▶ [How to complete this task] For every line of the material below, check for the string "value" and return the line if it is there.

▶ [Data provided]

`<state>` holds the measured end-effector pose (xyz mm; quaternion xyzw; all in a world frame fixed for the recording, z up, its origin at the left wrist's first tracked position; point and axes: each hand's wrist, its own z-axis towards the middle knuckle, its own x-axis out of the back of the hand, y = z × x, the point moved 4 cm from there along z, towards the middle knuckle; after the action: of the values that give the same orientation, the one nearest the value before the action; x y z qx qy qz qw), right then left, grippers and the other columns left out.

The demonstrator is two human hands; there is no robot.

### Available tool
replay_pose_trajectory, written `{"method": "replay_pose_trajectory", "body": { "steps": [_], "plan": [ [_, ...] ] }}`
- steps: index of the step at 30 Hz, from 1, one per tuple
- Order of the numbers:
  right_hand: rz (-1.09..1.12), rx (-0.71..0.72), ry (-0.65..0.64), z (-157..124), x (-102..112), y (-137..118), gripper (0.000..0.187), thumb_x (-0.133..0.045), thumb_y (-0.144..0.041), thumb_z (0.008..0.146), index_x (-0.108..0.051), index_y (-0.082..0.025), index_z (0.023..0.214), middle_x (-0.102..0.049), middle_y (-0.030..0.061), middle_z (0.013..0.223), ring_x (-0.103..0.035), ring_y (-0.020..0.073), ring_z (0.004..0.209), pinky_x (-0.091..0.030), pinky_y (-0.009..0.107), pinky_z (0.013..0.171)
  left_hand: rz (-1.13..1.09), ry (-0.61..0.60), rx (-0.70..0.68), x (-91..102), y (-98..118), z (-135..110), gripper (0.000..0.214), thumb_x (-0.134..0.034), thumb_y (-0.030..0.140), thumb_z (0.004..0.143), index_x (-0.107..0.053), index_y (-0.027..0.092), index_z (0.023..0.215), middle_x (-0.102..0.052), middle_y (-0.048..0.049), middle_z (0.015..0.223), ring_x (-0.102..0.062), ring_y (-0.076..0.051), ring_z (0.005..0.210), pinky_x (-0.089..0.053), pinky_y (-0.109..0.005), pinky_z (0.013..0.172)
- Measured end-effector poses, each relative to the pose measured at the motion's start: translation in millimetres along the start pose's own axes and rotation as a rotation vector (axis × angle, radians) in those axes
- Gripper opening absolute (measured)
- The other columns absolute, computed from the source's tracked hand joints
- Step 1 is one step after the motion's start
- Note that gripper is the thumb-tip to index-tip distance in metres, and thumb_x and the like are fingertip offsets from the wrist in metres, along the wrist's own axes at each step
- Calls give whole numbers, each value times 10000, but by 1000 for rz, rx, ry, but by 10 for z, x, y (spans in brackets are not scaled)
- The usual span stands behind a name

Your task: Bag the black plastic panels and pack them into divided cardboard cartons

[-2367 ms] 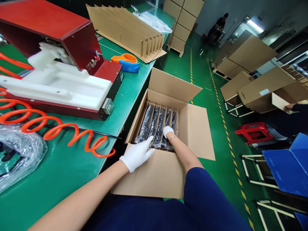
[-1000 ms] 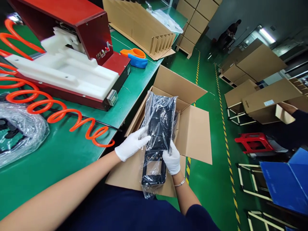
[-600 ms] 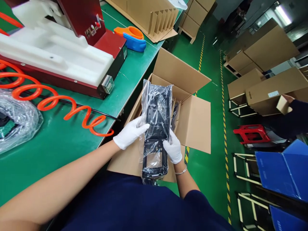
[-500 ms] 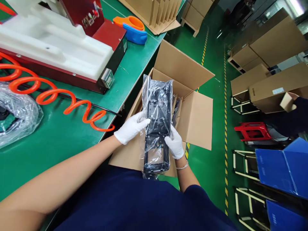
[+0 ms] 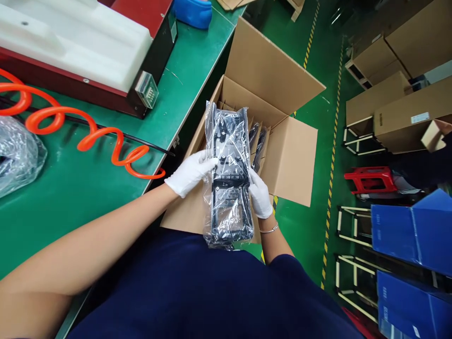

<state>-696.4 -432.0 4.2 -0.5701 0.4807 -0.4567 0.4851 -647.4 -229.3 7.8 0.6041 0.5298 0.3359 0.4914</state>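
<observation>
A long black plastic housing (image 5: pixel 231 162) in a clear plastic bag lies across both my white-gloved hands, above an open cardboard box (image 5: pixel 296 162). My left hand (image 5: pixel 190 172) grips its left edge, thumb on top near the middle. On the opposite edge my right hand (image 5: pixel 259 195) is closed round the side, its fingers partly hidden beneath. The housing has a rectangular opening at its near end. Inside the box, cardboard dividers (image 5: pixel 267 141) stand beside more bagged dark parts (image 5: pixel 260 148).
On the green workbench (image 5: pixel 106 202) at left sit a red machine with a white fixture (image 5: pixel 102 42), a coiled orange hose (image 5: pixel 88 136) and a plastic-wrapped item (image 5: pixel 17 155). A red stool (image 5: pixel 370 181), blue bins (image 5: pixel 406 235) and a co-worker's dark clothing (image 5: pixel 416 165) are at right.
The housing has tilted in my hands, so its face catches more light. My right thumb has moved off its top toward the edge. The whole view has shifted a little.
</observation>
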Motion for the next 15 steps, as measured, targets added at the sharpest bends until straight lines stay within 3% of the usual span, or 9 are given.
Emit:
{"method": "replay_pose_trajectory", "body": {
  "steps": [4,6,8,12,15],
  "plan": [
    [2,-16,17,53,26,91,817,-750,-579,755,-548,-170,1433,-565,99,1467,-525,273,1369,-371,418,1207,28,-55,10,-28,33,-8,526,-626,525,816,-644,167,1200,-712,-85,1029,-657,-247,946,-546,-344,786],
    [-18,-25,58,173,157,149,729,-718,-484,783,-561,-152,1413,-601,97,1428,-561,265,1329,-395,419,1187,74,-86,44,-35,5,-10,619,-573,552,844,-567,164,1327,-693,-88,1039,-652,-223,868,-509,-303,656],
    [-103,-8,121,375,371,191,650,-659,-376,793,-578,-131,1391,-624,89,1400,-572,255,1309,-405,406,1175,149,-67,65,-19,-46,-2,716,-544,562,860,-454,156,1443,-671,-80,1057,-637,-200,844,-479,-286,630],
    [-522,-90,301,873,837,313,678,-517,-201,787,-516,-114,1459,-648,87,1368,-617,230,1219,-432,375,1131,264,-29,50,5,-139,37,809,-548,553,857,-364,117,1513,-648,-49,980,-614,-195,858,-494,-328,736],
    [-873,-264,273,1161,945,503,708,-446,-145,812,-439,-131,1520,-677,93,1313,-657,220,1115,-477,359,1061,281,-38,39,-3,-157,58,794,-537,547,856,-387,108,1500,-656,-39,928,-613,-200,843,-494,-355,784]
  ]
}}
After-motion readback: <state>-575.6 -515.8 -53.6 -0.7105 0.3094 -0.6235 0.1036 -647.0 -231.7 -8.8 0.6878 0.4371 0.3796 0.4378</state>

▶ [Answer box]
`<state>` holds the measured end-effector pose (xyz mm; quaternion xyzw; all in a world frame fixed for the recording, z up, its origin at the left wrist's first tracked position; point and axes: each hand's wrist, its own z-axis towards the middle knuckle, its own x-axis out of the back of the hand, y = z × x, the point moved 4 cm from there along z, towards the middle knuckle; after the action: of the values that give the same orientation, the one nearest the value before the action; x y z qx qy qz qw), right then left, grippers and the other columns left out.
- Calls give whole numbers, each value times 10000, but by 1000 for rz, rx, ry, but by 10 for z, x, y (spans in brackets are not scaled)

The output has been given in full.